Выбрать главу

Крышка подпола открылась и старушечий голос прошамкала:

— Сынки, ступайте в баньке попарьтесь.

Мы сходили. Конечно, я предпочёл бы сходить с Василисой, а не с жабоидом, но всё равно банька показалась душевной. Потом нас пригласили за стол, поставили самовар, плюшки, варенье. Пока сидели и надувались чаем, я расспросил стариков о житье-бытье, чем занимаются. Попутно рассказал о себе, о своей жизни, но больше их слушал. Оба они были обыватели, и оба некогда служили при Соборе первых, а ныне на пенсии. Старик поведал незамысловатую историю о том, как он оказался в Миру. Совсем молодым парнишкой попал на войну, ходил матросом на корабле. В одном из сражений сбросило его за борт, и скитался он по волнам два дня, уцепившись за бочку, а когда, казалось, подступила смертушка к нему вплотную, явилась на его спасение краса-девица с рыбьим хвостом и вынесла на берег. И с тех пор они вместе, ни на час не расстаются. Людин и русалка. Одна беда, не дал им Боян детишек, вот и приходится коротать век вдвоём.

Вернувшись в подпол, я долго раздумывал над рассказом старика. Может и я так же, обычный людин, сближусь с моей русалочкой Василисушкой, но дети у нас обязательно будут: трое непослушных мальчишек и дочка — умница и красавица, как мама. Ах, как хорошо! Я размечтался о нашей с Василисой семье, представил дом, сад, беседку под яблонькой. Вечер, тепло, мы пьём чай, разговариваем, жабоид нам прислуживает. Что может быть лучше?

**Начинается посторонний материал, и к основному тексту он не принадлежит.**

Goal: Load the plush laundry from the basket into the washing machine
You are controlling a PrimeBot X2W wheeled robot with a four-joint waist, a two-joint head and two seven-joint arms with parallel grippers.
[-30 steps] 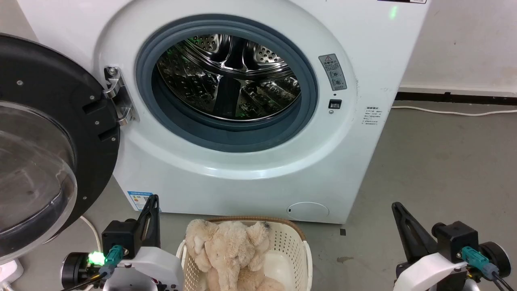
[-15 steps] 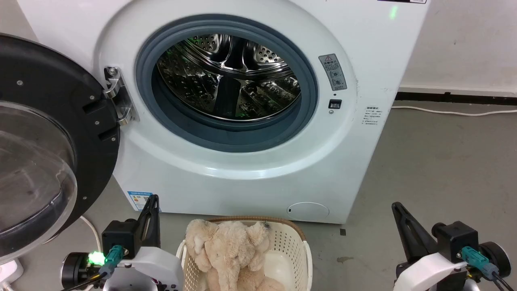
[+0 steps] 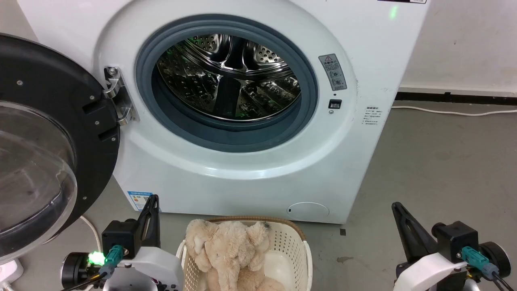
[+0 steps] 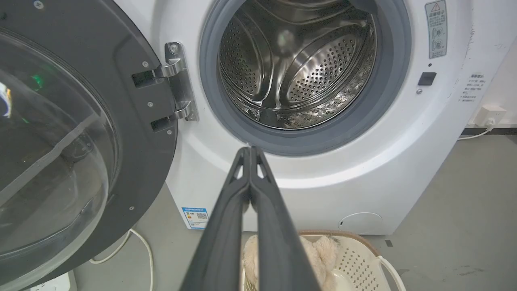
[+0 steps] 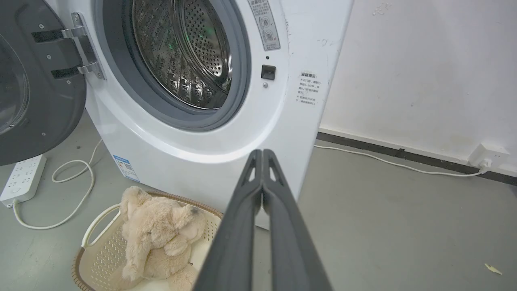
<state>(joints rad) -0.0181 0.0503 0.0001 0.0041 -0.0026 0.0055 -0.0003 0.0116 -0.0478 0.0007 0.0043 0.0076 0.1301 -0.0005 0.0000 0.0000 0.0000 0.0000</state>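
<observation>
The plush laundry point(image 3: 230, 254), a shaggy beige stuffed animal, lies in the cream perforated basket point(image 3: 293, 246) on the floor right before the washing machine point(image 3: 250, 178). In the right wrist view the plush laundry point(image 5: 157, 238) slumps against the basket point(image 5: 101, 258) rim. The washer's black-rimmed glass door point(image 3: 44, 153) hangs wide open at the left, baring the steel drum point(image 3: 226, 76). My left gripper point(image 3: 152, 199) stands shut left of the basket, empty. My right gripper point(image 3: 395, 205) stands shut to the right over bare floor. Both wrist views show the fingers pressed together: the left gripper point(image 4: 249, 150), the right gripper point(image 5: 261, 152).
A white power strip point(image 5: 22, 178) with a looping cable point(image 5: 76, 194) lies on the floor under the open door. Another white cable point(image 3: 452, 111) runs along the wall's black skirting to a socket point(image 5: 486, 155). Grey floor spreads to the right of the machine.
</observation>
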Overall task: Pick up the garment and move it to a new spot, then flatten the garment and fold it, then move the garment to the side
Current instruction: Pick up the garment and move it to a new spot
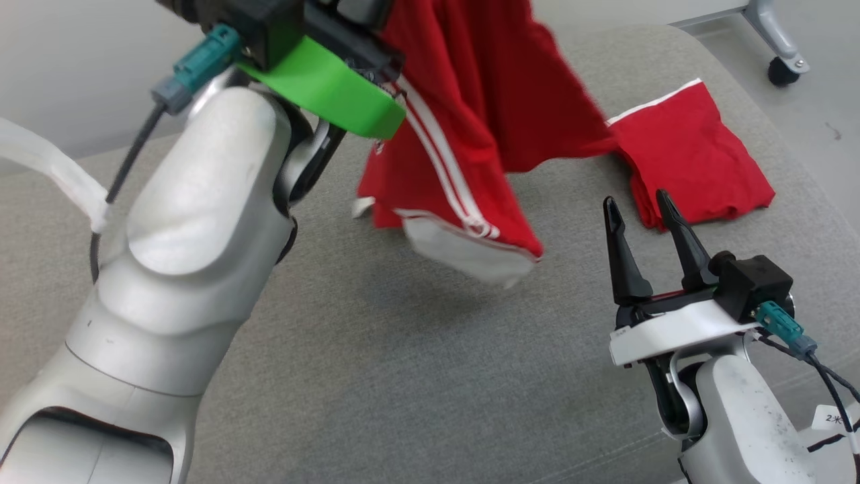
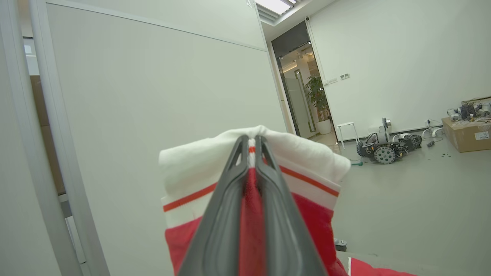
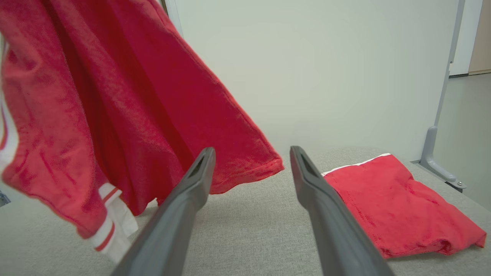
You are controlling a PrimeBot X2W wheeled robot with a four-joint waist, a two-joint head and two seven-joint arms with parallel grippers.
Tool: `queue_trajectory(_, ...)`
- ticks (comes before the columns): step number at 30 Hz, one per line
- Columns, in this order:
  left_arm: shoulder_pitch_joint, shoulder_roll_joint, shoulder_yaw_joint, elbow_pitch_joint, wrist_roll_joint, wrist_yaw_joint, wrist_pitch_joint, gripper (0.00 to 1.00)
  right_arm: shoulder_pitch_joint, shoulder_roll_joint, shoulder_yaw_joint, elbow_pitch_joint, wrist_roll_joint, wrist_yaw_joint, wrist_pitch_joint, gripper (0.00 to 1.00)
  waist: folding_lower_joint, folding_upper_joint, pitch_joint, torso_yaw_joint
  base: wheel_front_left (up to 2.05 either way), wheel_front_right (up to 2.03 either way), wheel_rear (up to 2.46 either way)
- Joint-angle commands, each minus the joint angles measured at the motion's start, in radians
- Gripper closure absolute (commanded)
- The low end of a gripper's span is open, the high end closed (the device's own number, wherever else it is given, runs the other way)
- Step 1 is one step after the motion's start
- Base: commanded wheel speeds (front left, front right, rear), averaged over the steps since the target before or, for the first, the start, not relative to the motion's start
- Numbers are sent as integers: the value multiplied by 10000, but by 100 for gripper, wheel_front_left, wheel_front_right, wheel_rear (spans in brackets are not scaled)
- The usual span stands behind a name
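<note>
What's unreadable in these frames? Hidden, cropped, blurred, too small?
1. Left pincer, shut on the hanging garment: in head view the green bracket and top edge hide the grip.
2. Garment's full shape: bunched, cropped by the left edge in right wrist view, hem blurred in head view.
3. Folded red cloth: its top layer hides what's underneath, head view.
4. Items on the cardboard box, left wrist view: too small.

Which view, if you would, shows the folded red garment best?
Head view: the folded red garment lies almost whole. Right wrist view: a dark finger covers one edge. Left wrist view: just a corner.
</note>
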Motion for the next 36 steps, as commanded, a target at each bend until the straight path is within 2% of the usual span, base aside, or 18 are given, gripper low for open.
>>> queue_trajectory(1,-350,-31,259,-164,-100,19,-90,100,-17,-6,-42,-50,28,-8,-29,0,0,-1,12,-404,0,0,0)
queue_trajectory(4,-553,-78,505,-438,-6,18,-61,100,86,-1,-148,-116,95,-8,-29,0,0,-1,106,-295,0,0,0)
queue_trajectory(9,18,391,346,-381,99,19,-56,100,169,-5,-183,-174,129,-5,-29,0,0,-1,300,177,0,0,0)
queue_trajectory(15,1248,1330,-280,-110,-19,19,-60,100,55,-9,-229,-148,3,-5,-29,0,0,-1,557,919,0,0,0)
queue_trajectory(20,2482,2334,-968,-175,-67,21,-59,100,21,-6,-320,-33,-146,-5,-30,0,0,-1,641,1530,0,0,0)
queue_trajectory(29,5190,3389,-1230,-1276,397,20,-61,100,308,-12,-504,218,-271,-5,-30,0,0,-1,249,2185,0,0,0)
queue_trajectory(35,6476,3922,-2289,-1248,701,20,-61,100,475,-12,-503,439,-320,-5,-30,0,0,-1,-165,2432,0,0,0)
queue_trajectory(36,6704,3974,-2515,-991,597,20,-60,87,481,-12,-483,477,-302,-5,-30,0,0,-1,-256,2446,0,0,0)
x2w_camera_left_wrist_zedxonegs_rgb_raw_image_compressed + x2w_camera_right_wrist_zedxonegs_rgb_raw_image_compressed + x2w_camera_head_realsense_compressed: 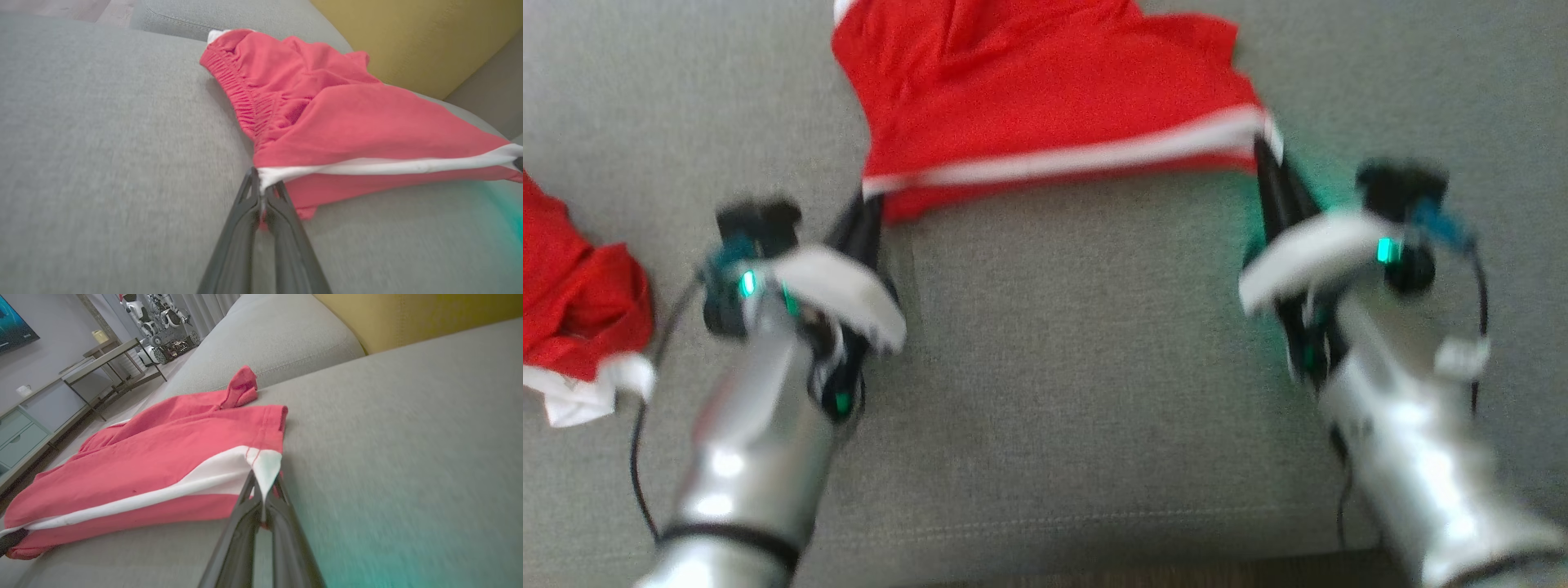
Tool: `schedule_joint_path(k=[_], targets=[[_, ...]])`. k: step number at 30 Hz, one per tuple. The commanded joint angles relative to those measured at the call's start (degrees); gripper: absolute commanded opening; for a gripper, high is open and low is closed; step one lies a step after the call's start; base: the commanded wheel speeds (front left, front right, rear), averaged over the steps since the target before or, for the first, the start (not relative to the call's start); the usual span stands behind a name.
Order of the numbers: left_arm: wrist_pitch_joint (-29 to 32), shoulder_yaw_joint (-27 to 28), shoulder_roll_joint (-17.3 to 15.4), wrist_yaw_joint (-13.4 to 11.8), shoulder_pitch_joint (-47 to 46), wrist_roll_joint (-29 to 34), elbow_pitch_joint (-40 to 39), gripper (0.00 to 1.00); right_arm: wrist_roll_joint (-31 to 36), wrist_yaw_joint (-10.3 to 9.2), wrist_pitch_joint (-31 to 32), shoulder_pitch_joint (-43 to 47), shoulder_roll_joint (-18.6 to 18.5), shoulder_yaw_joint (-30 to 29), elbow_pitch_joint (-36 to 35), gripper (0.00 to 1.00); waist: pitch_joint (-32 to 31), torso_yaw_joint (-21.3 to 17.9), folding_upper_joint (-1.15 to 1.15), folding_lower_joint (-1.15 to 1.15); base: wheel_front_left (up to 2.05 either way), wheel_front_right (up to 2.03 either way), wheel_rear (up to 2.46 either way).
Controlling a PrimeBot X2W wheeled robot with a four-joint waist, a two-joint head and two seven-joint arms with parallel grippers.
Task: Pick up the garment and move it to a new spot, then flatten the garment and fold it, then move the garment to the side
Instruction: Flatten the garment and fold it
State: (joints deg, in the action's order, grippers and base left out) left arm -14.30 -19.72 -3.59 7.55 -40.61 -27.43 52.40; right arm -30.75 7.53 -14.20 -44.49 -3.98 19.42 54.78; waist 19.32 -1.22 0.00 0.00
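Note:
The garment (pixel 1045 90) is a pair of red shorts with a white stripe, lying on a grey sofa seat (pixel 1078 327) with its near edge stretched between both grippers. My left gripper (pixel 870 200) is shut on the near left corner of the garment (pixel 339 118), pinching the white stripe; in the left wrist view the gripper (pixel 261 183) clamps that stripe's end. My right gripper (pixel 1267 151) is shut on the near right corner. The right wrist view shows the garment (pixel 163 457) with the gripper (pixel 263 486) closed on its white corner.
A second red and white garment (pixel 580 302) lies crumpled at the seat's left edge. A yellow cushion (pixel 412 36) stands behind the shorts. Beyond the sofa are a low cabinet (pixel 24 428), a metal-framed table (pixel 110 359) and another robot (pixel 163 318).

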Motion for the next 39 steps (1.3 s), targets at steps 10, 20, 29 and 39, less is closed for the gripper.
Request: schedule_joint_path(k=[10,20,29,39], targets=[[-0.70,4.52,-3.80,-0.90,23.44,5.75,-22.24,0.00,4.81,-0.04,3.26,31.11,-0.05,-7.40,-25.76,0.00,-8.23,0.03,0.00,0.00,0.00,0.00,0.00],[-0.13,6.52,-5.57,-4.29,39.06,5.05,-35.31,0.00,10.26,-0.04,18.35,53.47,0.98,-14.96,-52.94,0.00,-12.74,0.02,0.00,0.00,0.00,0.00,0.00],[5.66,5.83,-6.38,-7.36,49.53,3.87,-46.87,0.00,10.11,-0.04,26.57,64.07,1.09,-18.63,-66.20,0.00,-16.19,0.48,0.00,0.00,0.00,0.00,0.00],[14.90,5.94,-7.85,-6.76,44.87,0.55,-50.50,0.00,13.50,-0.04,28.60,51.83,1.10,-19.29,-64.65,0.00,-14.06,2.33,0.00,0.00,0.00,0.00,0.00]])
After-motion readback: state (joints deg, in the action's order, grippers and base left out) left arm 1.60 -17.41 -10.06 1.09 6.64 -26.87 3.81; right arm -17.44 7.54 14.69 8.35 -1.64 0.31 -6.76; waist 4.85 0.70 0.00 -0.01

— Как зовут этих стариков?

Жабоид потянулся, рыгнул сыто.

— Просто зовут: Иван да Мавка, — он лежал возле ларя с картошкой, жевал соломинку. — Ты их особо не слушай. Это сейчас они милые да пригожие, а по молодости такого начудили, весь Мир до сих пор содрогается.

Я поднял голову.

— А чего начудили? Ну-ка поведай.

— Старая это история и долгая.

— Мне спешить некуда.

— Ну, слушай тогда. Было это… Давно это было, я тогда ещё не родился. Дед верно рассказывал, служил он царю-батюшке, но только не на флоте, а в береговом охранении, контрабандистов ловил. Границы в те времена были настолько дырявые, что контрабанда из-за бугра валила массово. Дед Иван к обязанностям своим относился прохладно, взимал мзду с преступного элемента, а вырученные деньги благополучно спускал в кабаках за игрой в кости. Однажды проигрался он сильно серьёзным людям, долг вовремя выплатить не смог, те его связали, бросили в лодку и отправили странствовать по волнам. Тут бы ему и конец, да встретила лодку баба Мавка. В ту пору она, конечно, не бабкой была, девой молодой и, как положено русалке, красоты неописуемой. Увидела она молодого Ивана, влюбилась, ибо он тоже не кочергой был деланный, и спасла красавчика от смерти. Любовь оказалась взаимной, и всё бы ничего, да только папа Мавки на тот момент заседал в Соборе первых выборным от обывателей. Должность великая и, соответственно ей, мечтал он о партии для дочки более солидной, нежели какой-то там бывший береговой охранник. Начал он агитацию против Ивана, однако Мавка на уговоры не поддалась, собрала вещички и укатила на пару с любимым в наш город. Папа отрядил погоню, договорился с законниками, объявил Ивана отверженным, одним словом, сделал всё, чтобы Мавка стала вдовой. Тогда эти двое взяли карамультук, пришлёпали в Собор и давай гонять папу по кабинетам. Дескать, нам жизни друг без друга нет — и тебе не будет. Догонялись до такой степени, что папа слёг с инфарктом, а заодно с ним десяток иных чиновничков. В общем, пришли законники, взяли нашу парочку за живое и отправили в Сибирь снег убирать.

— В Сибирь?

— Это метафора. Отправили их в Бояновы копи на пожизненное заключение. Потом, как водится, простили и вернули доживать век сюда.

— А почему их в Бояновы копи отправили? Ты же говорил, туда пути нет.

— Путь есть, но о нём только копатели ведают. А у Собора с копателями договор: всех преступивших закон отправляют в Бояновы копи на каторгу. Законники ловят, Собор приговаривает, а копатели карают. Разделение, так сказать, обязанностей. Дадут человеку червонец на Соборе — и на десять лет белым лебедем в копи. Выживешь — вернут, а не выживешь, стало быть, судьба такая.

— И многих возвращают?

Жабоид выплюнул соломинку, посмотрел на меня зло.

— Спи, милый мой Игнатиус. Утро вечера мудреней.